Task to carry out
A word-for-word copy of the data, pictures excluded, is what this task asks for.

Dataset extract
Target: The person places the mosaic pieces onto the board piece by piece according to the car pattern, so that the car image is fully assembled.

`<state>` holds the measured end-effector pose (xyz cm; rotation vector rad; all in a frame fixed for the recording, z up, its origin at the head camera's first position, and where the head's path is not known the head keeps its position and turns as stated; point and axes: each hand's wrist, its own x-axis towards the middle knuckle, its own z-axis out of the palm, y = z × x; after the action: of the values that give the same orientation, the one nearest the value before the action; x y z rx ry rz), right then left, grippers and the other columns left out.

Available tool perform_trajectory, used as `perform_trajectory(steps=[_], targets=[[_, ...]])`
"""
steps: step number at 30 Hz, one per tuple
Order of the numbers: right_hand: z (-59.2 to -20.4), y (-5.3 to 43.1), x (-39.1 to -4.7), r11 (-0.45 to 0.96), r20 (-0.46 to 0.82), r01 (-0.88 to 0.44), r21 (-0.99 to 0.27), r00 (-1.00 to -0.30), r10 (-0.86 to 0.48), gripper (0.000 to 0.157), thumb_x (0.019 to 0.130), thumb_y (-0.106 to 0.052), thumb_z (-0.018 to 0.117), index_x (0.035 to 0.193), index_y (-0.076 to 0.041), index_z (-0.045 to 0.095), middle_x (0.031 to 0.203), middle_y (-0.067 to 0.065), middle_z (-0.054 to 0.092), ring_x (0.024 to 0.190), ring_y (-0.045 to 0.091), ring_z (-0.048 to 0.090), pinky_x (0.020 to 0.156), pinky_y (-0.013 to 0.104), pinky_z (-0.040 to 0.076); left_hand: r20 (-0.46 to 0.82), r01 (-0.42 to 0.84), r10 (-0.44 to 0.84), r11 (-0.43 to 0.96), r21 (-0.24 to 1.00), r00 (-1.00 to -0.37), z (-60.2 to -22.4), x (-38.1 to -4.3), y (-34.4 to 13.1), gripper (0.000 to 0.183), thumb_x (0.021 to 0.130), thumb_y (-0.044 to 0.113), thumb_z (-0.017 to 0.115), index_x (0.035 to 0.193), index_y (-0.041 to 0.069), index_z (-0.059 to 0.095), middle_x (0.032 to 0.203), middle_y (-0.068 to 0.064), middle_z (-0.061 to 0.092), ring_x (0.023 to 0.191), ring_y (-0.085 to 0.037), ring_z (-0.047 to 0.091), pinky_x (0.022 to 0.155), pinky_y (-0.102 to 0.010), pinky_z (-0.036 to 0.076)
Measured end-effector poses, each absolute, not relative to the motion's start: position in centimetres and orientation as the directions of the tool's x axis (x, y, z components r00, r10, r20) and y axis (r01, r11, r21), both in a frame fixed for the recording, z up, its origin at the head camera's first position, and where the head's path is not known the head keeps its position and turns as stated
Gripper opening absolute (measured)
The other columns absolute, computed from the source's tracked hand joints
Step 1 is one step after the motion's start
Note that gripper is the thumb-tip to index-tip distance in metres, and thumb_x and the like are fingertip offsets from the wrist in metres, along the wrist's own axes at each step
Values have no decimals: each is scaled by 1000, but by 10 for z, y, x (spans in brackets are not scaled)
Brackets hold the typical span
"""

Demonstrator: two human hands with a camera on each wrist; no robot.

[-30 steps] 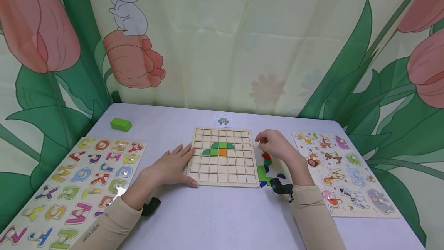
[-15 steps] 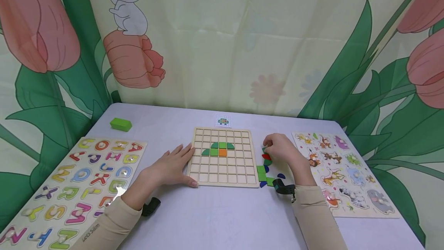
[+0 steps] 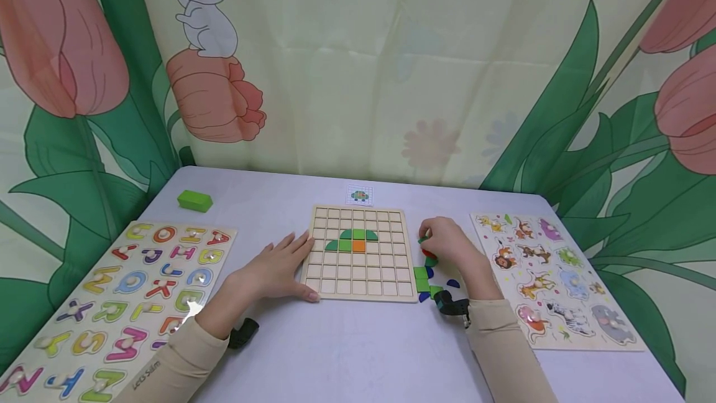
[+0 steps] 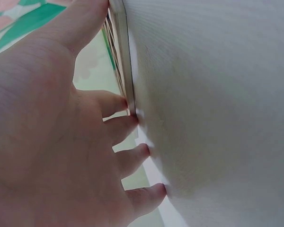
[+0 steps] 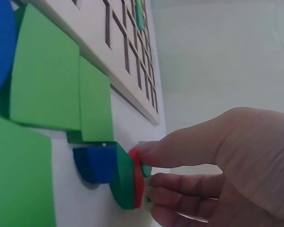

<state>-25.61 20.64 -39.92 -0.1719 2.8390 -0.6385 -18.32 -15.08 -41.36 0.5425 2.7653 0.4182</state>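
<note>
A wooden grid board (image 3: pixel 358 272) lies mid-table, bearing dark green quarter-round blocks, light green squares and one orange square (image 3: pixel 359 245). My left hand (image 3: pixel 274 266) rests spread along its left edge; in the left wrist view the fingertips (image 4: pixel 128 106) are right at the board's side. Beyond the right edge, my right hand (image 3: pixel 450 241) pinches a small dark green block (image 5: pixel 146 170) between thumb and curled fingers, most of it hidden. Close by the thumb are a red block (image 5: pixel 138 184), another dark green block (image 5: pixel 125 177) and a blue block (image 5: pixel 97 163).
Light green squares (image 3: pixel 421 280) and several blue half-round blocks (image 3: pixel 453 283) lie right of the board. A small pattern card (image 3: pixel 359 194) lies behind it. An alphabet puzzle (image 3: pixel 134 291) is at left, an animal puzzle (image 3: pixel 559 285) at right, a green box (image 3: pixel 195 200) at back left.
The right hand came back from the board's edge to the coloured blocks, then shifted slightly left with the dark green block at its fingertips. The left hand has stayed put.
</note>
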Motion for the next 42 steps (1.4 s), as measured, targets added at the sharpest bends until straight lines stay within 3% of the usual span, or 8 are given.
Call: perform_trajectory(steps=[11,21,35,42], targets=[[-405,200,-258,903,-161,-97,-418,-971,-179,25,81,4,61,102,-7,70,103,15,64,85,26,57,62,28,47,-223,320,404,886,335,-887,-414,-183,-151,118,71,70,74,159,11,22,168,-7,15,155,-37,13,118,-67,20],[-405,198,-257,900,-145,-96,-426,-974,-172,21,78,0,67,97,-8,69,97,13,62,81,25,55,59,28,44,-229,318,404,888,333,-886,-414,-183,-151,119,71,71,74,159,11,22,168,-7,15,155,-36,12,118,-67,19],[-404,197,-256,884,-118,-134,-448,-971,-208,24,76,0,64,97,-10,68,99,13,59,83,25,52,58,28,43,-226,319,404,887,335,-886,-416,-184,-152,119,70,72,74,159,12,22,168,-6,15,155,-36,12,119,-67,19],[-399,187,-252,876,-80,-199,-439,-962,-259,23,76,0,62,95,-11,69,95,11,60,83,24,50,64,30,42,-223,322,405,887,331,-887,-416,-184,-151,119,71,71,74,159,11,22,168,-7,15,155,-36,13,118,-67,19]])
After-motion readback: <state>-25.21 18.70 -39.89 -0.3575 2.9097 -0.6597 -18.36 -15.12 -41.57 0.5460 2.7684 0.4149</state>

Answer space
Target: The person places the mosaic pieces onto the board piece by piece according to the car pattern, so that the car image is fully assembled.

`<state>` holds the measured end-effector pose (xyz cm; rotation vector rad; all in a frame fixed for the recording, z up, its origin at the head camera's first position, and where the head's path is not known the head keeps its position and turns as stated; point and axes: each hand's wrist, its own x-axis towards the middle knuckle, its own z-axis out of the palm, y = z × x; after the action: of the values that give the same orientation, the one nearest the value before the action; x y z rx ry rz), right then left, grippers and the other columns left out.

Available tool perform_trajectory, used as `perform_trajectory(steps=[_], targets=[[_, ...]])`
"""
steps: step number at 30 Hz, one per tuple
Order of the numbers: right_hand: z (-59.2 to -20.4), y (-5.3 to 43.1), x (-39.1 to -4.7), r11 (-0.45 to 0.96), r20 (-0.46 to 0.82), r01 (-0.88 to 0.44), r21 (-0.99 to 0.27), r00 (-1.00 to -0.30), r10 (-0.86 to 0.48), gripper (0.000 to 0.157), thumb_x (0.019 to 0.130), thumb_y (-0.106 to 0.052), thumb_z (-0.018 to 0.117), index_x (0.035 to 0.193), index_y (-0.076 to 0.041), index_z (-0.045 to 0.095), middle_x (0.031 to 0.203), middle_y (-0.067 to 0.065), middle_z (-0.054 to 0.092), ring_x (0.024 to 0.190), ring_y (-0.045 to 0.091), ring_z (-0.048 to 0.090), pinky_x (0.020 to 0.156), pinky_y (-0.013 to 0.104), pinky_z (-0.040 to 0.076); left_hand: r20 (-0.46 to 0.82), r01 (-0.42 to 0.84), r10 (-0.44 to 0.84), r11 (-0.43 to 0.96), r21 (-0.24 to 1.00), r00 (-1.00 to -0.37), z (-60.2 to -22.4), x (-38.1 to -4.3), y (-34.4 to 13.1), gripper (0.000 to 0.183), thumb_x (0.021 to 0.130), thumb_y (-0.044 to 0.113), thumb_z (-0.017 to 0.115), index_x (0.035 to 0.193), index_y (-0.041 to 0.069), index_z (-0.059 to 0.095), middle_x (0.032 to 0.203), middle_y (-0.068 to 0.064), middle_z (-0.061 to 0.092), ring_x (0.023 to 0.191), ring_y (-0.085 to 0.037), ring_z (-0.047 to 0.091), pinky_x (0.022 to 0.155), pinky_y (-0.102 to 0.010), pinky_z (-0.036 to 0.076)
Measured end-effector poses, each absolute, not relative to the motion's start: position in centimetres and orientation as the directions of the tool's x axis (x, y, z components r00, r10, r20) and y axis (r01, r11, r21), both in a frame fixed for the recording, z up, its origin at the head camera's first position, and where the head's path is not known the head keeps its position and turns as stated
Gripper opening absolute (measured)
The other columns absolute, computed from the source's tracked hand joints
Step 1 is one step after the motion's start
Note that gripper is the thumb-tip to index-tip distance in metres, and thumb_x and the like are fingertip offsets from the wrist in metres, along the wrist's own axes at each step
Values have no decimals: each is scaled by 1000, but by 10 for z, y, x (spans in brackets are not scaled)
Brackets hold the typical span
"""

Demonstrator: two human hands with a camera on each wrist; no robot.

[-30 steps] 
[-15 steps] 
[+0 steps] 
[+0 steps] 
[+0 steps] 

<state>-25.61 20.64 -39.92 -0.1719 2.8390 -0.6385 -18.32 -15.08 -41.36 0.5425 2.7653 0.4182</state>
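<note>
A wooden grid board (image 3: pixel 358 272) lies mid-table, bearing dark green quarter-round blocks, light green squares and one orange square (image 3: pixel 359 245). My left hand (image 3: pixel 274 266) rests spread along its left edge; in the left wrist view the fingertips (image 4: pixel 128 106) are right at the board's side. Beyond the right edge, my right hand (image 3: pixel 450 241) pinches a small dark green block (image 5: pixel 146 170) between thumb and curled fingers, most of it hidden. Close by the thumb are a red block (image 5: pixel 138 184), another dark green block (image 5: pixel 125 177) and a blue block (image 5: pixel 97 163).
Light green squares (image 3: pixel 421 280) and several blue half-round blocks (image 3: pixel 453 283) lie right of the board. A small pattern card (image 3: pixel 359 194) lies behind it. An alphabet puzzle (image 3: pixel 134 291) is at left, an animal puzzle (image 3: pixel 559 285) at right, a green box (image 3: pixel 195 200) at back left.
The right hand came back from the board's edge to the coloured blocks, then shifted slightly left with the dark green block at its fingertips. The left hand has stayed put.
</note>
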Motion for the next 42 steps (1.4 s), as measured, targets added at the sharpest bends until straight lines stay within 3% of the usual span, or 8 are given.
Call: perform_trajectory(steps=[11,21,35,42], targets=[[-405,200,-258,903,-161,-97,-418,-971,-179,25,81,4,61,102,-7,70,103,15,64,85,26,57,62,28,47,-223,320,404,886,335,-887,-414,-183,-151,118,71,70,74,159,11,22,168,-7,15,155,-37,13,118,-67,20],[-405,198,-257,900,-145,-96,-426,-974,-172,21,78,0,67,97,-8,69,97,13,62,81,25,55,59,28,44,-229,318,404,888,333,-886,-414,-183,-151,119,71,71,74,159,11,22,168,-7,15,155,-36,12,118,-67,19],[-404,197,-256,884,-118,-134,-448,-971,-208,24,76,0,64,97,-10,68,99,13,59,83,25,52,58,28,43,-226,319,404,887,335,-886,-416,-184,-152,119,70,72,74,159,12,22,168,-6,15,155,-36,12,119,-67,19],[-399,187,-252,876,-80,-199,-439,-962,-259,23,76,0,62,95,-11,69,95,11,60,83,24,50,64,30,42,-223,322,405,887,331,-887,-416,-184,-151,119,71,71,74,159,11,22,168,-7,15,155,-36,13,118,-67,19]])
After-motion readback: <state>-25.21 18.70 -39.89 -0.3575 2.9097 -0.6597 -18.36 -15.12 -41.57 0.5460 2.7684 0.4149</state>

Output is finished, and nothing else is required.